YOUR OBJECTIVE
Below are records with pictures. Reproduce exactly the lines from the line with "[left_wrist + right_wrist" to the line with "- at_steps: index", inclusive, and leave each picture out.

STORED DATA

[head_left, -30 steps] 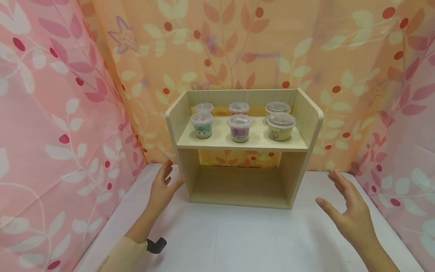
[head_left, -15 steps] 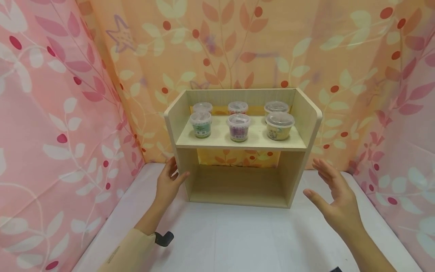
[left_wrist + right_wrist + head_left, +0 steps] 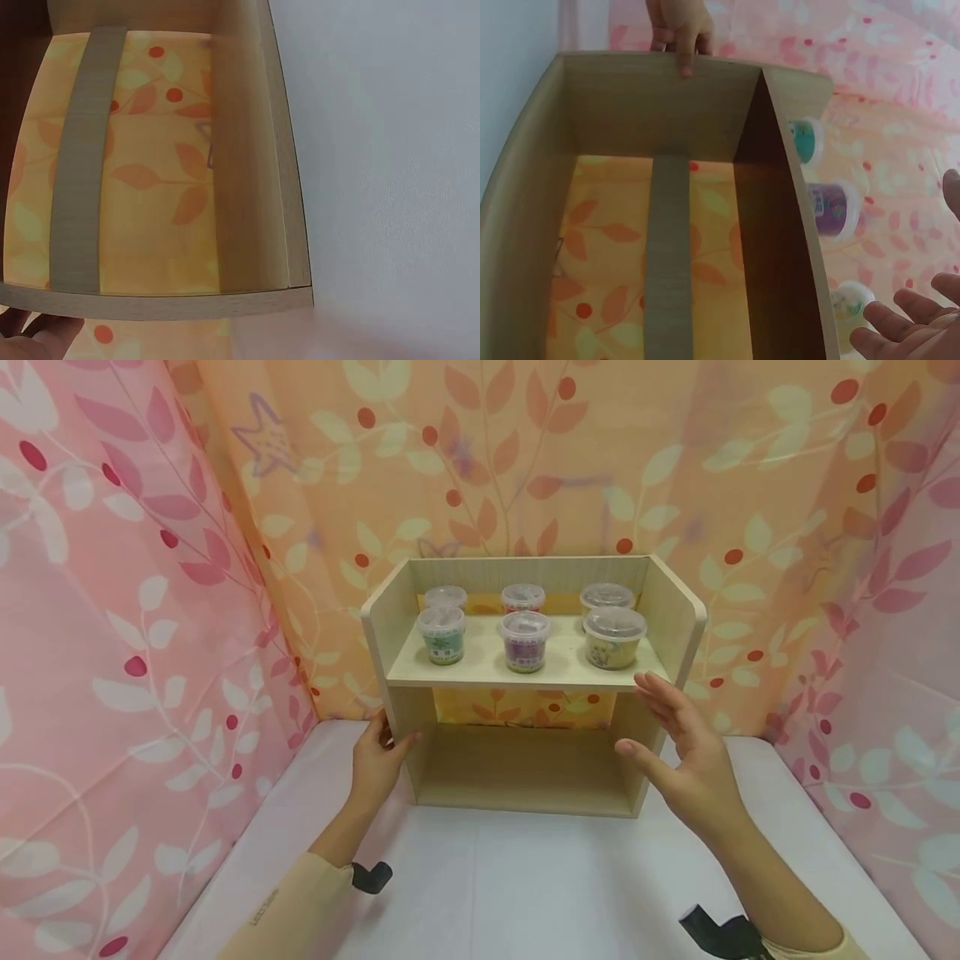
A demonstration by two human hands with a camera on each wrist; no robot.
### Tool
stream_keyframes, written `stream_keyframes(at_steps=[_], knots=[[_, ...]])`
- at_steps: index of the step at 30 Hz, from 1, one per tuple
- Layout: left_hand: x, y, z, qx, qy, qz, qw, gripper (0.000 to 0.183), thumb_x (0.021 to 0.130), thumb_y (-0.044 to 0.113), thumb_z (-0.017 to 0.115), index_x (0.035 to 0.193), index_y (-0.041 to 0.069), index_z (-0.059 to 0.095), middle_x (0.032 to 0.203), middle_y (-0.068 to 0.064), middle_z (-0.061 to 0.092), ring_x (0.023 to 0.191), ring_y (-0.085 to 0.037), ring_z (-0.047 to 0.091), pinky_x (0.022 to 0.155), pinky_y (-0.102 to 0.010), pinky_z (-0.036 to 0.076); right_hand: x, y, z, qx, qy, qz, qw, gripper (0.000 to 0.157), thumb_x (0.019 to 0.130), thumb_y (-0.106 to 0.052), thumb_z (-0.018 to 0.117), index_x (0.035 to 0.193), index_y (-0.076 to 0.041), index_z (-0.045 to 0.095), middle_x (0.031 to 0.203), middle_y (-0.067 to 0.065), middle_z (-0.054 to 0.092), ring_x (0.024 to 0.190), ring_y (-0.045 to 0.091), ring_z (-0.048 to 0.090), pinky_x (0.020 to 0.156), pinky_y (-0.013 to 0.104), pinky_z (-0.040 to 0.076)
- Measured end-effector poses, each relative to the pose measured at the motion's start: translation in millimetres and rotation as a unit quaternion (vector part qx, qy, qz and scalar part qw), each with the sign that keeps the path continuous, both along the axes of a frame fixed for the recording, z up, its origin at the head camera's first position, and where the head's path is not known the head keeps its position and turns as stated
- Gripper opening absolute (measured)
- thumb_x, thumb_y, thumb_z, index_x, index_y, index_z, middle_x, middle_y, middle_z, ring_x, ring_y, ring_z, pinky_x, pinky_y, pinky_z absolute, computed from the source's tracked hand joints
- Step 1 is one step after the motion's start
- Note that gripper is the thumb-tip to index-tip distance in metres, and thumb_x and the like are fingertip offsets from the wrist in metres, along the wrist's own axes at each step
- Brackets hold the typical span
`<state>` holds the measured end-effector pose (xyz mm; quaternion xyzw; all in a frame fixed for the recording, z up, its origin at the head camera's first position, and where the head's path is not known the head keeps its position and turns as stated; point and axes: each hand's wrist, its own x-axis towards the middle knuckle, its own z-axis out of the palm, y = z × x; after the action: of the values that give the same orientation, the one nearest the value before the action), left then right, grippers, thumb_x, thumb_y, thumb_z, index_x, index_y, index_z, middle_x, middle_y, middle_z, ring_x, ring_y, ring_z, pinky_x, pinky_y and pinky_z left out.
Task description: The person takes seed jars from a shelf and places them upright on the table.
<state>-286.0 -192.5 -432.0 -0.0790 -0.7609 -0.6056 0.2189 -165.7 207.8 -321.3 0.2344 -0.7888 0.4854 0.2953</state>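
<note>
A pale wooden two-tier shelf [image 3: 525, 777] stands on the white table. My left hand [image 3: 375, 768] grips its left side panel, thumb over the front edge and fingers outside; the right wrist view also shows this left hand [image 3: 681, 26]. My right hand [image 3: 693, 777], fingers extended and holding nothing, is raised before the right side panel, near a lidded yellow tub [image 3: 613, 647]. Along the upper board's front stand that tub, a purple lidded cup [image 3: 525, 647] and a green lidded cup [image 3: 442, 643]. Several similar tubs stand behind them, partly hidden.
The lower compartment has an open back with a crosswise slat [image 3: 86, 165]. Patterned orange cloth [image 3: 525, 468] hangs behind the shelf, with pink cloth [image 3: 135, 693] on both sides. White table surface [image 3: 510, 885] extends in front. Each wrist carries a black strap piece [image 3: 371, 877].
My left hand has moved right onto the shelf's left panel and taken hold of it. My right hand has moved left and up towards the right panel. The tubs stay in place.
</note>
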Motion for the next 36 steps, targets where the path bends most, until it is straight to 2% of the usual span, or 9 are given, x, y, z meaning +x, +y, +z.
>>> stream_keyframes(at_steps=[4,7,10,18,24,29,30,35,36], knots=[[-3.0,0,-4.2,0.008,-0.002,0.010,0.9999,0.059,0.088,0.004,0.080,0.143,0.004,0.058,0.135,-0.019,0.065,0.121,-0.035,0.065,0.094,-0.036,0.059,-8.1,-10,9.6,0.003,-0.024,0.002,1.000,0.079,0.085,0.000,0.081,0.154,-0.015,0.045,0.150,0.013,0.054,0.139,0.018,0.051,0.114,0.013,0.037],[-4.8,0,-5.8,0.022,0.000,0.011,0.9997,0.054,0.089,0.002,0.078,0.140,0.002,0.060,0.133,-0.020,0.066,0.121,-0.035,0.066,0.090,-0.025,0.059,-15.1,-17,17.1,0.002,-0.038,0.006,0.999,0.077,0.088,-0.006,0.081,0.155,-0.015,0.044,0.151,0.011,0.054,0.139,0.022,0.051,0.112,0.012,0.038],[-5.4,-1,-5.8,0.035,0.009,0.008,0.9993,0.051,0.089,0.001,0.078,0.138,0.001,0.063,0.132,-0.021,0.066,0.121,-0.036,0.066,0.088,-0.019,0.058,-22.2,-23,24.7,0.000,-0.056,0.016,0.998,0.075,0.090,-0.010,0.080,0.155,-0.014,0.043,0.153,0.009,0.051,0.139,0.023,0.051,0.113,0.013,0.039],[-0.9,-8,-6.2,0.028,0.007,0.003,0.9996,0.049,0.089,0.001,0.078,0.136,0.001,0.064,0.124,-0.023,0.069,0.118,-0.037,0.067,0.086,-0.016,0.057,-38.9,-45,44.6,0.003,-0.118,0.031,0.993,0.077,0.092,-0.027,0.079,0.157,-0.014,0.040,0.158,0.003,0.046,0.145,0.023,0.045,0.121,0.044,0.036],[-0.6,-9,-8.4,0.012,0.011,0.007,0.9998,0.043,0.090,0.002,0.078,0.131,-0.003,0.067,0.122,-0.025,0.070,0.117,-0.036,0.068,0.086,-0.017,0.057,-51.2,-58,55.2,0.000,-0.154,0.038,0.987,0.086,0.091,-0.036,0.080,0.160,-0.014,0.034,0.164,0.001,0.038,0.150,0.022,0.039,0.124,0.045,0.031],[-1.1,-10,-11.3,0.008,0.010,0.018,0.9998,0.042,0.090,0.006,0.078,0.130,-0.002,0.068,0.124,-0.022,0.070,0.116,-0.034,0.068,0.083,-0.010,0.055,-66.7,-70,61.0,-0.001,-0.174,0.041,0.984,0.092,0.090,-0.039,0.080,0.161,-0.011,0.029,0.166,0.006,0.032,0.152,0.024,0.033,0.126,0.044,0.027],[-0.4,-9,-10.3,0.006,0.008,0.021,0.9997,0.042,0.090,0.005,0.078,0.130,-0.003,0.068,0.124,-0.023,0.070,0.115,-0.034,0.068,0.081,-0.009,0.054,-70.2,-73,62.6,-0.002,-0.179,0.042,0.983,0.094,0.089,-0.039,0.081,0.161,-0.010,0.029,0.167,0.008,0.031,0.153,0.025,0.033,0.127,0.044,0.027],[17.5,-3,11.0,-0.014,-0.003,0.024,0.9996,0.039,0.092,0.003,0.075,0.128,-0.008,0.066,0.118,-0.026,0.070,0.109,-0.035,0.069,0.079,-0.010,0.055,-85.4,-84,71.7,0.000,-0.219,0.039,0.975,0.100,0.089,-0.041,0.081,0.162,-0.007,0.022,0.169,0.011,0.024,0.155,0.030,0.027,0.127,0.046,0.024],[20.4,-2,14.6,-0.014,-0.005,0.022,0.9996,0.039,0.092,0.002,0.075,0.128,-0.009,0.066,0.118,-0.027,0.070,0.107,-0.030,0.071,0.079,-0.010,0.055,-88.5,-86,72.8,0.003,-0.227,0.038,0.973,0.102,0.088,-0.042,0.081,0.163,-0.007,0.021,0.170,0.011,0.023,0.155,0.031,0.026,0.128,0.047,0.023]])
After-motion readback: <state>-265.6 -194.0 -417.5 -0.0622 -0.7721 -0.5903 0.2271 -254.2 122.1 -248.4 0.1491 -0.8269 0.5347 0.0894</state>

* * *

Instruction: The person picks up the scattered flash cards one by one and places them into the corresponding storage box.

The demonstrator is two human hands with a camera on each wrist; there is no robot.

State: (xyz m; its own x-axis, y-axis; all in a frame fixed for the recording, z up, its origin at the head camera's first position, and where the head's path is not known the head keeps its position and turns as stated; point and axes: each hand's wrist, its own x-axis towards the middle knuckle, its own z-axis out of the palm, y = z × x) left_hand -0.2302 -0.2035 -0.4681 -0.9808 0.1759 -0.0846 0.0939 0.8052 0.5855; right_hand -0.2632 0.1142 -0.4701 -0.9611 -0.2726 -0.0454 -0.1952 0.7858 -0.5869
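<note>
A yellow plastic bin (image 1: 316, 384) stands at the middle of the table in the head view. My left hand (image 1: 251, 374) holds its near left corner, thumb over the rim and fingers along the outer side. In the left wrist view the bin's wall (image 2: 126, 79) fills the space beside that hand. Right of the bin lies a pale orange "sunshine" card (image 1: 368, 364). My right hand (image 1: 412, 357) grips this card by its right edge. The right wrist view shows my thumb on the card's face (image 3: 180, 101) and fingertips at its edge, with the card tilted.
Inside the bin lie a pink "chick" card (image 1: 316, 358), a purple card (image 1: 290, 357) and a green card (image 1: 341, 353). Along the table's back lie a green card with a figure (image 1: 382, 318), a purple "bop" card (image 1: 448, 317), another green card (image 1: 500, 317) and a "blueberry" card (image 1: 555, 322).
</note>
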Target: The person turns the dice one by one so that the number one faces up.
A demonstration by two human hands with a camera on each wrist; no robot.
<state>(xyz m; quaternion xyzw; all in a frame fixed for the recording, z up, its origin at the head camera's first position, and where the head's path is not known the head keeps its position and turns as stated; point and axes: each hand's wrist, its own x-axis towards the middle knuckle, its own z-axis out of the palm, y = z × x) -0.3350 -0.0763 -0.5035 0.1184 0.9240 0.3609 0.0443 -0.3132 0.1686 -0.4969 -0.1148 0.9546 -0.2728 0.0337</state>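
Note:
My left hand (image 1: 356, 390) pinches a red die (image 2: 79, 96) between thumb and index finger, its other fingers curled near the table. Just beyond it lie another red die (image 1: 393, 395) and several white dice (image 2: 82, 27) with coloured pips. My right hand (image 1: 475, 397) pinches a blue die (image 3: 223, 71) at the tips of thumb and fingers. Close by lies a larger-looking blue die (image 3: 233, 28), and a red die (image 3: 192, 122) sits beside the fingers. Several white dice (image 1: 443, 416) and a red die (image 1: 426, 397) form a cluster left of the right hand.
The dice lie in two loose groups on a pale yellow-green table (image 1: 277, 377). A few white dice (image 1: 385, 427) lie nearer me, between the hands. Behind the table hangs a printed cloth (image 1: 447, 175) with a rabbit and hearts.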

OUTPUT OF THE EXERCISE
[left_wrist + right_wrist + head_left, +0 steps] 
A demonstration by two human hands with a camera on each wrist; no robot.
### Tool
stream_keyframes, written `stream_keyframes(at_steps=[_], knots=[[_, ...]])`
- at_steps: index of the step at 30 Hz, from 1, one per tuple

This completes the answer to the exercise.